Sylvie parlait par intermittence. Aussitôt, Roland et Rossignol qui étaient assis à la table furent en état d’alerte.
Rossignol avala le morceau de poisson séché qu’elle était en train de mâcher et demanda :
– « Serait-ce des Purifiées ? Ou des trous noirs de pouvoir magique ? »
Dans le premier cas, ils pourraient tirer immédiatement mais dans le second, il pouvait s’agir de croyants armées de la Pierre du Châtiment Divin ou de soldats de l’Armée du Châtiment Divin sur lesquels le pouvoir magique n’avait aucun effet. Ces derniers étaient beaucoup plus difficiles à gérer.
– « Non… Bip …Je n’ai pas vu de réaction liée… Bip …aux Pierres du Châtiment Divin… »
– « Aucune pierre dans les parages ? » Demanda Roland en fronçant les sourcils.
– « Non… Il n’y a rien… bip …dans l’église… » Le son s’interrompit un moment. « Nous… allons… Bip …Le sous-sol est vide… »
Rossignol et Roland se regardèrent, muets de stupéfaction. Les hommes d’Église se seraient-ils échappés ?
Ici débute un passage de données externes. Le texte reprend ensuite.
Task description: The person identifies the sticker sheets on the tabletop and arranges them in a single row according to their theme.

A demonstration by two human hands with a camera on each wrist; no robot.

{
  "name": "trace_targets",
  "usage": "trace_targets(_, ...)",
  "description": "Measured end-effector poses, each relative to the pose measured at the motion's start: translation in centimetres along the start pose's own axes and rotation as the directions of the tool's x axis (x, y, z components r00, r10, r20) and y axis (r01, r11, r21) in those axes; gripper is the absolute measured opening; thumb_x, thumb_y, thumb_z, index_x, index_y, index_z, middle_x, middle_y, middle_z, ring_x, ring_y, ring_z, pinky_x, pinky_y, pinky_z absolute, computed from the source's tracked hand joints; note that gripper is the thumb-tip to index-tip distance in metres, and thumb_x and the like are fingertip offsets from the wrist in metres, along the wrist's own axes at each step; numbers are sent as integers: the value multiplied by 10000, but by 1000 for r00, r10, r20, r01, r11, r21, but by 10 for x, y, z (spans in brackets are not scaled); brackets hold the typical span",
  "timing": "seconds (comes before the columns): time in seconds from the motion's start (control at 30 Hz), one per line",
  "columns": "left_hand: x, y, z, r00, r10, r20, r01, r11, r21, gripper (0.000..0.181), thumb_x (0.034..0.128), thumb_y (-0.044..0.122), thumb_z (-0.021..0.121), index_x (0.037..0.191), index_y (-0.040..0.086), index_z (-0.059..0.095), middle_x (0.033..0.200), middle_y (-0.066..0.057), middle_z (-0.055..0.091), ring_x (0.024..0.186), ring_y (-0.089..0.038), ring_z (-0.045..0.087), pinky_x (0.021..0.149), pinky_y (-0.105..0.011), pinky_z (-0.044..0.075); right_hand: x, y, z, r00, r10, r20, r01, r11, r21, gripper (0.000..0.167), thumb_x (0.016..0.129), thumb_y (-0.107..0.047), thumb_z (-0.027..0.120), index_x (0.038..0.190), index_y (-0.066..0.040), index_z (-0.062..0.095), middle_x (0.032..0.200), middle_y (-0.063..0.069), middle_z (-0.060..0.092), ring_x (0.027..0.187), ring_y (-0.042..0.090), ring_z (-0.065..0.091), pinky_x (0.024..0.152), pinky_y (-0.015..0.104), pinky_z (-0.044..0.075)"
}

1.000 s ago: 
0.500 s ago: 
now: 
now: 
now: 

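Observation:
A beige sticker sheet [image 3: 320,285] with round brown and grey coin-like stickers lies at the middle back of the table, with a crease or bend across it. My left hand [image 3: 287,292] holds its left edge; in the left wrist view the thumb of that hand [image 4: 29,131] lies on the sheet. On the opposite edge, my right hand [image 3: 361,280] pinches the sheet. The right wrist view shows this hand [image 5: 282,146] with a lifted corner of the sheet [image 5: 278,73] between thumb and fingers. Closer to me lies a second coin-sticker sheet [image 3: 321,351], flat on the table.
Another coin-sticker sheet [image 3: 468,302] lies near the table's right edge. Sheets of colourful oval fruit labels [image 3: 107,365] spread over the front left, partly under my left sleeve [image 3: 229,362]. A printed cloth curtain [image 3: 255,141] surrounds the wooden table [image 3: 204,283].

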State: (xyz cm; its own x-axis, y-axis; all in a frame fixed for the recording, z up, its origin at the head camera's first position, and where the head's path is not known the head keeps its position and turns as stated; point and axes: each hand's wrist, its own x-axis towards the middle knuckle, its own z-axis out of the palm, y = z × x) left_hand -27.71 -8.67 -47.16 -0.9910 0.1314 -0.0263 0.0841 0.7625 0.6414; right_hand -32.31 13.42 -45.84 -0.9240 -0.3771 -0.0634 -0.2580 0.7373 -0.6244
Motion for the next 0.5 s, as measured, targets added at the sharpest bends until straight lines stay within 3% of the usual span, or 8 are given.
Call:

– « C’est possible », dit Roland qui, sur le coup, était contrarié. « Je me suis montré trop prudent. »
Même si la Première Armée était à présent considérée comme invincible dans tout le pays et qu’aucun noble n’aurait été assez fou pour oser se mettre directement dans la ligne de mire du Roi, il n’était pas impossible que certains aient envoyé des messages secrets à l’Église pour les prévenir. Dans ce cas, il aurait été tout à fait naturel que ceux-ci, sachant qu’ils n’avaient aucune chance de gagner, évacuent la ville en emportant toutes les ressources disponibles. À la différence des batailles précédant la prise de la Forteresse de Longsong et la Crête du Dragon Déchu, les nobles avaient certainement choisi de rester spectateurs dans le cadre de cette guerre. Depuis que Roland avait pris la Cité Écarlate, les églises locales avaient sans doute été averties par pigeons voyageurs qu’il était à la recherche de Pierres du Châtiment Divin.
– « Si nous avions divisé l’armée en trois groupes et attaqué les trois villes en même temps, nous les aurions conquises », déclara Roland.
– « Difficile à dire. Seule Sylvie peut voir à travers les embuscades ennemies : si l’un des groupes s’était retrouvé face à de puissantes Purifiées, les troupes auraient subi de lourdes pertes… Personnellement, je pense que vous avez pris la bonne décision », répondit Rossignol en lui mettant un morceau de poisson séché dans la bouche.
Surpris, Roland la regarda et mordit dans le poisson :
– « Voilà que vous me réconfortez à présent ? »
Elle eut un sourire en coin :
– « Vous sentez-vous mieux maintenant ? Sinon, je peux vous masser les épaules ! Wendy m’a enseigné une technique de massage particulièrement relaxante. »
– « Wendy ? »
Rossignol haussa les sourcils :
– « Elle est très polyvalente, vous savez. L’Association de Coopération des Sorcières ayant beaucoup souffert durant son long périple, c’est Wendy qui a pris soin de nos sœurs et maintenu la cohésion de l’équipe. Personne d’autre qu’elle n’aurait pu le faire aussi bien. Si elle n’avait pas été là, le mauvais caractère de Cara aurait fait fuir tout le monde. »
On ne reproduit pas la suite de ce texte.